▶ [Task instructions]
Copy nothing past the line containing "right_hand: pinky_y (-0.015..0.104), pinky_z". Transcribe every line of the listing below up to and including it, from the first, except pictures.

▶ [Provided entries]
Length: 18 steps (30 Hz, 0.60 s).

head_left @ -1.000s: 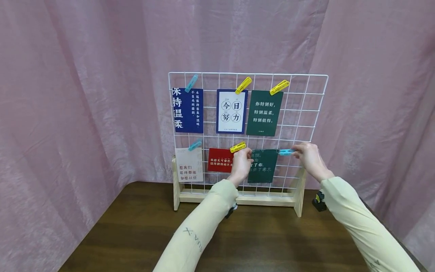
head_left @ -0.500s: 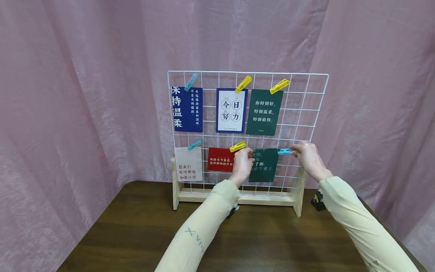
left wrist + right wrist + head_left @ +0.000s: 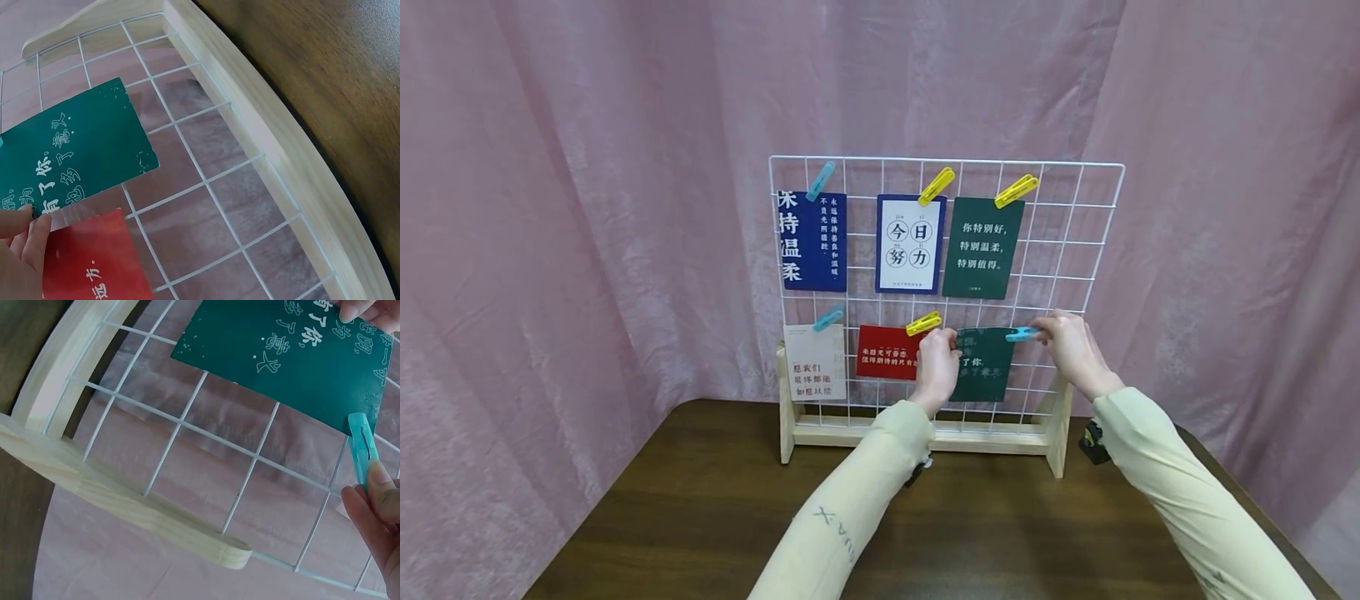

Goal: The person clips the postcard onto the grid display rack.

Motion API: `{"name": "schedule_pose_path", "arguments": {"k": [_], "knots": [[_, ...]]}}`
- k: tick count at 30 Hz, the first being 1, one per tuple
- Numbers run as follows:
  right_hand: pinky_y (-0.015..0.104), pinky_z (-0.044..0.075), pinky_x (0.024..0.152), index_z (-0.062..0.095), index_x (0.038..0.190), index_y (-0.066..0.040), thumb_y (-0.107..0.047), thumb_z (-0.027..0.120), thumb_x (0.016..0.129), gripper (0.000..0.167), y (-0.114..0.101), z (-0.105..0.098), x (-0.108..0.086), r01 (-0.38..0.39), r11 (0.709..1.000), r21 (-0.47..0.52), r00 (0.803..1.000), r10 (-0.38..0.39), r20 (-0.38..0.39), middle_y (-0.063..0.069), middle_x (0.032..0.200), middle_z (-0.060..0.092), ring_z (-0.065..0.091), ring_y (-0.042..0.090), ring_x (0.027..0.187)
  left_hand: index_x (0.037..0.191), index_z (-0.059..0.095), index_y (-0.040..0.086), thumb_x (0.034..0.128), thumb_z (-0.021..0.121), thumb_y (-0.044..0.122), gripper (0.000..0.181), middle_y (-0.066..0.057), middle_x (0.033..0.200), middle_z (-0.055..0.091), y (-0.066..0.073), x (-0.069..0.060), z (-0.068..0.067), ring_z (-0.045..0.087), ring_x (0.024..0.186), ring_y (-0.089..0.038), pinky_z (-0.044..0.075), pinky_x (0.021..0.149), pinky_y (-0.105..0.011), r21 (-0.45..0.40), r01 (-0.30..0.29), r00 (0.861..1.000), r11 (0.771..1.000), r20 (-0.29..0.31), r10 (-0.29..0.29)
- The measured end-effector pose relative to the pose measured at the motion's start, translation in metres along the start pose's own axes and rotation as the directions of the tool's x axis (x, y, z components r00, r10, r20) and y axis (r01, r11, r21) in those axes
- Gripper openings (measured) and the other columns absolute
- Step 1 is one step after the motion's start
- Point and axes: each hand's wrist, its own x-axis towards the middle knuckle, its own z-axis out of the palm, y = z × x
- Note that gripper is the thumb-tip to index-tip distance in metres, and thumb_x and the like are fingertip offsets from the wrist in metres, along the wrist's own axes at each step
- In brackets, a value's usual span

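Note:
A dark green card (image 3: pixel 988 375) with white characters lies against the white wire grid (image 3: pixel 1067 242) in the lower row. At its left edge my left hand (image 3: pixel 936 367) pinches it between thumb and fingers, as the left wrist view also shows. My right hand (image 3: pixel 1073 350) pinches a light blue clothespin (image 3: pixel 361 444) between thumb and fingers. The clothespin's tip lies over the card's upper right corner; whether it also bites a grid wire I cannot tell. Just left of the green card hangs a red card (image 3: pixel 887 352), partly hidden by my left hand.
Blue clothespins hold a blue card (image 3: pixel 816 250) and a cream card (image 3: pixel 815 367) at the left. Yellow clothespins hold the white card with blue border (image 3: pixel 910 271), an upper green card (image 3: pixel 981 283) and the red one. A wooden stand (image 3: pixel 985 442) supports the grid on the brown table (image 3: pixel 715 500).
My right hand has shifted slightly left with the blue clothespin, whose tip now overlaps the green card's corner further. My left hand stays at the card's edge, moved barely to the right.

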Motion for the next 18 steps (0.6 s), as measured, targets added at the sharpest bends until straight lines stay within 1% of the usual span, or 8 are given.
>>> {"name": "schedule_pose_path", "arguments": {"k": [2,6,11,14,18], "knots": [[0.035,0.042,0.052,0.066,0.087,0.008,0.013,0.062,0.077,0.012,-0.0003,0.0007,0.0005,0.004,1.0,-0.004,1.0,-0.004,0.002,0.014,0.076,0.057,0.053,0.025,0.064,0.086,0.066,0.002,0.0779,0.068,-0.002,0.009,-0.005,0.08,0.056,0.0001,-0.0008,0.0009,0.059,0.074,-0.018,0.049,0.064,-0.025,-0.001,0.005,1.0,1.0,0.0,-0.005],[0.036,0.043,0.054,0.066,0.089,0.008,0.01,0.064,0.077,0.013,-0.0002,0.0007,0.0016,0.002,1.0,-0.003,1.0,-0.002,-0.007,0.016,0.079,0.059,0.055,0.026,0.067,0.088,0.066,0.001,0.0775,0.069,-0.002,0.011,-0.006,0.08,0.056,-0.0001,-0.0009,0.0016,0.059,0.075,-0.017,0.049,0.066,-0.023,-0.009,-0.002,1.0,1.0,-0.017,0.002],[0.038,0.044,0.057,0.067,0.093,0.007,0.006,0.067,0.076,0.017,-0.0007,0.001,0.001,-0.015,1.0,0.023,0.999,0.016,-0.046,0.02,0.087,0.063,0.059,0.029,0.072,0.089,0.065,0.002,0.0759,0.071,0.0,0.014,-0.004,0.08,0.055,-0.0016,-0.0007,0.002,0.057,0.072,-0.015,0.048,0.066,-0.022,-0.018,-0.009,1.0,1.0,-0.03,0.009],[0.037,0.045,0.056,0.067,0.091,0.006,0.005,0.067,0.075,0.015,-0.0001,0.0022,0.0002,-0.024,0.999,0.032,0.997,0.026,-0.073,0.019,0.087,0.064,0.06,0.027,0.07,0.091,0.066,0.002,0.0759,0.07,-0.003,0.016,-0.004,0.082,0.056,-0.0042,-0.0001,0.0018,0.057,0.073,-0.014,0.047,0.067,-0.021,-0.036,-0.023,0.999,0.999,-0.044,0.021],[0.039,0.048,0.059,0.068,0.086,0.004,0.005,0.068,0.075,0.011,0.0027,0.0047,-0.0014,-0.003,0.999,0.046,0.994,0.008,-0.108,0.016,0.084,0.065,0.061,0.026,0.069,0.091,0.065,0.002,0.0763,0.068,-0.007,0.017,-0.004,0.084,0.057,-0.0087,0.0013,0.0002,0.056,0.074,-0.013,0.046,0.067,-0.018,-0.083,-0.031,0.998,0.996,-0.058,0.027]]}}
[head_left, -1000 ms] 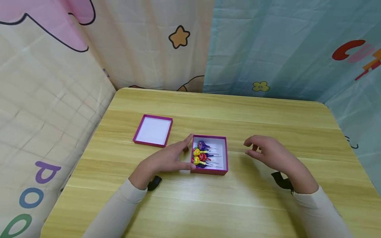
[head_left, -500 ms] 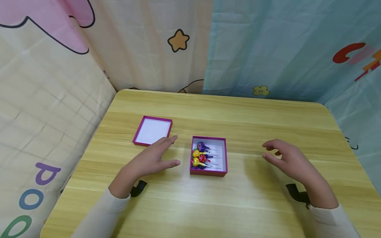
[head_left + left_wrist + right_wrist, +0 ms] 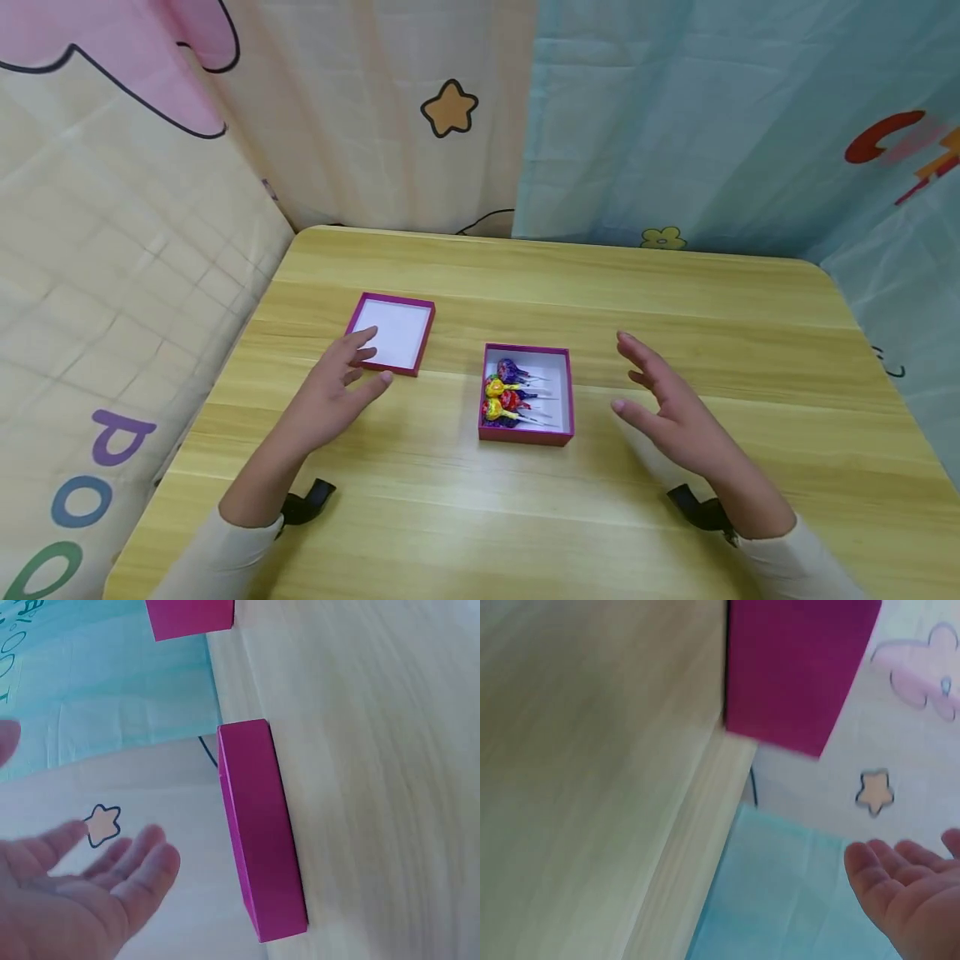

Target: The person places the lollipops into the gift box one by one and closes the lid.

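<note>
Several lollipops [image 3: 501, 400] in purple, yellow and red wrappers lie inside a magenta box [image 3: 525, 436] with a white interior, their sticks pointing right. To its left the box's lid [image 3: 397, 329] rests on the table, white inside upward. My left hand [image 3: 326, 396] is raised near the lid's front left corner, fingers relaxed, holding nothing. My right hand [image 3: 678, 421] hovers to the right of the box, fingers spread, also holding nothing. In the left wrist view the lid's magenta side [image 3: 259, 825] stands beyond the fingers. The right wrist view shows a side of the box [image 3: 795, 671].
A wooden table [image 3: 480, 533] with rounded far corners holds the box and lid. Patterned curtains [image 3: 675, 125] hang along its back and left side. Black straps [image 3: 307, 504] hang at both wrists.
My left hand has let go of the box's left side and moved left to the lid. The right hand went right, then came back towards the box. Box and lid stayed put.
</note>
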A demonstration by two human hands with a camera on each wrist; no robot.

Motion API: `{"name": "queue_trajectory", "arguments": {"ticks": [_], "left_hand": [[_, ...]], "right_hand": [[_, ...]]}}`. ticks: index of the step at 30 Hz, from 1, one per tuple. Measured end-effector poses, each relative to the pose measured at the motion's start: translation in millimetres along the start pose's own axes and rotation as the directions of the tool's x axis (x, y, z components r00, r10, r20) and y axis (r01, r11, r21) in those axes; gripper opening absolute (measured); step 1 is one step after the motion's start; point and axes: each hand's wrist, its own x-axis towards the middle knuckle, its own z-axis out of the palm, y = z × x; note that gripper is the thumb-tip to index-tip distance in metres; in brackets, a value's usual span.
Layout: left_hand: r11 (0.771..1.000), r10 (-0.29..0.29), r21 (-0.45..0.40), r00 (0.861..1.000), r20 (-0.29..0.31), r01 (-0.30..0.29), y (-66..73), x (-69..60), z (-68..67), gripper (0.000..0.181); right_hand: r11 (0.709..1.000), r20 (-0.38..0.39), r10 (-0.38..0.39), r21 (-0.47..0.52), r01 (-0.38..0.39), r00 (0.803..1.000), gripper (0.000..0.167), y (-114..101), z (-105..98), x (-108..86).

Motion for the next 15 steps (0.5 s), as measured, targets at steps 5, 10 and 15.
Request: {"name": "queue_trajectory", "arguments": {"ticks": [5,10,15], "left_hand": [[0.995,-0.074,-0.064,0.996,-0.042,0.071,-1.8,-2.9,-9.8,0.065],[0.994,-0.095,-0.066,0.994,-0.048,0.091,-4.8,-2.9,-21.0,0.064],[0.990,-0.134,-0.034,0.991,-0.015,0.134,-6.7,1.6,-37.7,0.066]], "right_hand": [[0.994,-0.008,-0.073,0.078,0.073,0.997,0.082,-20,25,9.6],[0.977,-0.013,-0.109,0.182,0.109,0.994,0.078,-43,48,18.3],[0.957,0.002,-0.148,0.253,0.143,0.989,0.078,-66,70,26.4]]}}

▶ [Output for this exercise]
Length: 18 steps (30 Hz, 0.60 s).

head_left @ -1.000s: 
head_left @ -0.500s: 
left wrist + right wrist + head_left @ +0.000s: 

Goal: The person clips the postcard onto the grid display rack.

Motion API: `{"name": "schedule_pose_path", "arguments": {"k": [_], "knots": [[_, ...]]}}`
- k: tick count at 30 Hz, the first being 1, one per tuple
- Numbers run as follows:
  right_hand: pinky_y (-0.015..0.104), pinky_z (-0.044..0.075), pinky_x (0.024..0.152), index_z (-0.062..0.095), index_x (0.038..0.190), index_y (-0.066..0.040), thumb_y (-0.107..0.047), thumb_z (-0.027..0.120), thumb_x (0.016..0.129), gripper (0.000..0.167), y (-0.114..0.101), z (-0.105..0.098), x (-0.108..0.086), r01 (-0.38..0.39), r11 (0.709..1.000), r21 (-0.47..0.52), r00 (0.803..1.000), r10 (-0.38..0.39), r20 (-0.38..0.39), middle_y (-0.063..0.069), middle_x (0.032..0.200), middle_z (-0.060..0.092), ring_z (-0.065..0.091), ring_y (-0.042..0.090), ring_x (0.027..0.187)

There's nothing more to this exercise.